● **TASK ITEM**
Write the lines below out exactly, dropping each picture.

● **STORED DATA**
┌──
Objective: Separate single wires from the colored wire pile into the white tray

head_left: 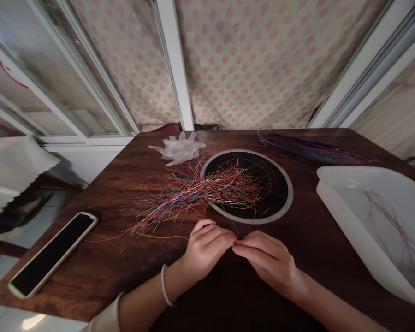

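Observation:
My left hand (pixel 207 246), with a beaded bracelet on its wrist, and my right hand (pixel 271 258) meet fingertip to fingertip above the near part of the table. Both are closed in a pinch. A yellow wire (pixel 168 236) runs from the left up to my left hand, and a short green wire end (pixel 234 226) shows just above the fingertips. What lies between my right fingers is hidden. Beyond my hands, a loose bundle of thin multicoloured wires (pixel 200 189) spreads across the table and over a round black disc with a grey rim (pixel 286 203).
A phone (pixel 53 253) rests at the left edge of the wooden table (pixel 110 267). Crumpled clear plastic gloves (pixel 180 148) lie at the back. Dark wires (pixel 307 148) lie back right, near a white tub (pixel 349 230) holding some reddish wires (pixel 390 216). Behind stands a dotted curtain (pixel 256 60).

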The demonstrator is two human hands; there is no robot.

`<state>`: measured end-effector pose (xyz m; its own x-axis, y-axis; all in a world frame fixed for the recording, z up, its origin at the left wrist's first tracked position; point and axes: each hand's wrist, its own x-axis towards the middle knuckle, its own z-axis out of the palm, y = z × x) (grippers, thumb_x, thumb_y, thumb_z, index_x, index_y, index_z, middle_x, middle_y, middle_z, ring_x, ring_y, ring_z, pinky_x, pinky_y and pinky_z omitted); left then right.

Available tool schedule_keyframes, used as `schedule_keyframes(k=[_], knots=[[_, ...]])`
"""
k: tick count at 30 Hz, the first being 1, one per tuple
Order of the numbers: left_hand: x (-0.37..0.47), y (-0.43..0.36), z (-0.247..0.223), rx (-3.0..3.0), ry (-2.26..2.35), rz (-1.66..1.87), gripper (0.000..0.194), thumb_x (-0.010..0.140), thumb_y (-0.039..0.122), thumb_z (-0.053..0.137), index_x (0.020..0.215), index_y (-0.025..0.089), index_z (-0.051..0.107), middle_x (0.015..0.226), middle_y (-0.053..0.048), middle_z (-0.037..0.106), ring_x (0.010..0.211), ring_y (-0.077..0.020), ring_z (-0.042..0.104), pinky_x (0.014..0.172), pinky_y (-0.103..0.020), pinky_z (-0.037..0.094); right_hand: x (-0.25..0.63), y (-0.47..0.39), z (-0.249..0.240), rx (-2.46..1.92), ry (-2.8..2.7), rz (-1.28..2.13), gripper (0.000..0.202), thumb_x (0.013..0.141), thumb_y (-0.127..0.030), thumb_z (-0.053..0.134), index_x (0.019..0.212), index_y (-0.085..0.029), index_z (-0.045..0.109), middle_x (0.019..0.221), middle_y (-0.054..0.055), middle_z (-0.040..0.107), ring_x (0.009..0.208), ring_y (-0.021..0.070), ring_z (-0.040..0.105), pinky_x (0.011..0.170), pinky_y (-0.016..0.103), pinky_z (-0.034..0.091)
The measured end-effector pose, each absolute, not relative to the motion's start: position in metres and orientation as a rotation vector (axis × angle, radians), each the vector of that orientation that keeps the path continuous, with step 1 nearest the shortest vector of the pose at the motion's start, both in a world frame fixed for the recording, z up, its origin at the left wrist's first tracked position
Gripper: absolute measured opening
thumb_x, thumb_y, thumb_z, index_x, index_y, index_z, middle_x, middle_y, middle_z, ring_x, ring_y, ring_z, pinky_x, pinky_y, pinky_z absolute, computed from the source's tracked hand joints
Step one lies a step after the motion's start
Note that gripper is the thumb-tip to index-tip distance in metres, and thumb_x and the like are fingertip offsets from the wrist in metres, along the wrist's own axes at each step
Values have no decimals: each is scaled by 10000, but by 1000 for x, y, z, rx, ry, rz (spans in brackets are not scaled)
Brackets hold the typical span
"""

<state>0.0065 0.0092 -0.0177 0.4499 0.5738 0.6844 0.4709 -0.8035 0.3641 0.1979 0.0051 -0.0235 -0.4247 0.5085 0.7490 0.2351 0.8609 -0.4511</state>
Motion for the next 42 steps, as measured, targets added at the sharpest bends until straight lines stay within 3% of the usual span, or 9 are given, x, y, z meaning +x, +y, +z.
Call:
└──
● **TASK ANSWER**
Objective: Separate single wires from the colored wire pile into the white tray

head_left: 

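Observation:
My left hand (pixel 207 246), with a beaded bracelet on its wrist, and my right hand (pixel 271 258) meet fingertip to fingertip above the near part of the table. Both are closed in a pinch. A yellow wire (pixel 168 236) runs from the left up to my left hand, and a short green wire end (pixel 234 226) shows just above the fingertips. What lies between my right fingers is hidden. Beyond my hands, a loose bundle of thin multicoloured wires (pixel 200 189) spreads across the table and over a round black disc with a grey rim (pixel 286 203).
A phone (pixel 53 253) rests at the left edge of the wooden table (pixel 110 267). Crumpled clear plastic gloves (pixel 180 148) lie at the back. Dark wires (pixel 307 148) lie back right, near a white tub (pixel 349 230) holding some reddish wires (pixel 390 216). Behind stands a dotted curtain (pixel 256 60).
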
The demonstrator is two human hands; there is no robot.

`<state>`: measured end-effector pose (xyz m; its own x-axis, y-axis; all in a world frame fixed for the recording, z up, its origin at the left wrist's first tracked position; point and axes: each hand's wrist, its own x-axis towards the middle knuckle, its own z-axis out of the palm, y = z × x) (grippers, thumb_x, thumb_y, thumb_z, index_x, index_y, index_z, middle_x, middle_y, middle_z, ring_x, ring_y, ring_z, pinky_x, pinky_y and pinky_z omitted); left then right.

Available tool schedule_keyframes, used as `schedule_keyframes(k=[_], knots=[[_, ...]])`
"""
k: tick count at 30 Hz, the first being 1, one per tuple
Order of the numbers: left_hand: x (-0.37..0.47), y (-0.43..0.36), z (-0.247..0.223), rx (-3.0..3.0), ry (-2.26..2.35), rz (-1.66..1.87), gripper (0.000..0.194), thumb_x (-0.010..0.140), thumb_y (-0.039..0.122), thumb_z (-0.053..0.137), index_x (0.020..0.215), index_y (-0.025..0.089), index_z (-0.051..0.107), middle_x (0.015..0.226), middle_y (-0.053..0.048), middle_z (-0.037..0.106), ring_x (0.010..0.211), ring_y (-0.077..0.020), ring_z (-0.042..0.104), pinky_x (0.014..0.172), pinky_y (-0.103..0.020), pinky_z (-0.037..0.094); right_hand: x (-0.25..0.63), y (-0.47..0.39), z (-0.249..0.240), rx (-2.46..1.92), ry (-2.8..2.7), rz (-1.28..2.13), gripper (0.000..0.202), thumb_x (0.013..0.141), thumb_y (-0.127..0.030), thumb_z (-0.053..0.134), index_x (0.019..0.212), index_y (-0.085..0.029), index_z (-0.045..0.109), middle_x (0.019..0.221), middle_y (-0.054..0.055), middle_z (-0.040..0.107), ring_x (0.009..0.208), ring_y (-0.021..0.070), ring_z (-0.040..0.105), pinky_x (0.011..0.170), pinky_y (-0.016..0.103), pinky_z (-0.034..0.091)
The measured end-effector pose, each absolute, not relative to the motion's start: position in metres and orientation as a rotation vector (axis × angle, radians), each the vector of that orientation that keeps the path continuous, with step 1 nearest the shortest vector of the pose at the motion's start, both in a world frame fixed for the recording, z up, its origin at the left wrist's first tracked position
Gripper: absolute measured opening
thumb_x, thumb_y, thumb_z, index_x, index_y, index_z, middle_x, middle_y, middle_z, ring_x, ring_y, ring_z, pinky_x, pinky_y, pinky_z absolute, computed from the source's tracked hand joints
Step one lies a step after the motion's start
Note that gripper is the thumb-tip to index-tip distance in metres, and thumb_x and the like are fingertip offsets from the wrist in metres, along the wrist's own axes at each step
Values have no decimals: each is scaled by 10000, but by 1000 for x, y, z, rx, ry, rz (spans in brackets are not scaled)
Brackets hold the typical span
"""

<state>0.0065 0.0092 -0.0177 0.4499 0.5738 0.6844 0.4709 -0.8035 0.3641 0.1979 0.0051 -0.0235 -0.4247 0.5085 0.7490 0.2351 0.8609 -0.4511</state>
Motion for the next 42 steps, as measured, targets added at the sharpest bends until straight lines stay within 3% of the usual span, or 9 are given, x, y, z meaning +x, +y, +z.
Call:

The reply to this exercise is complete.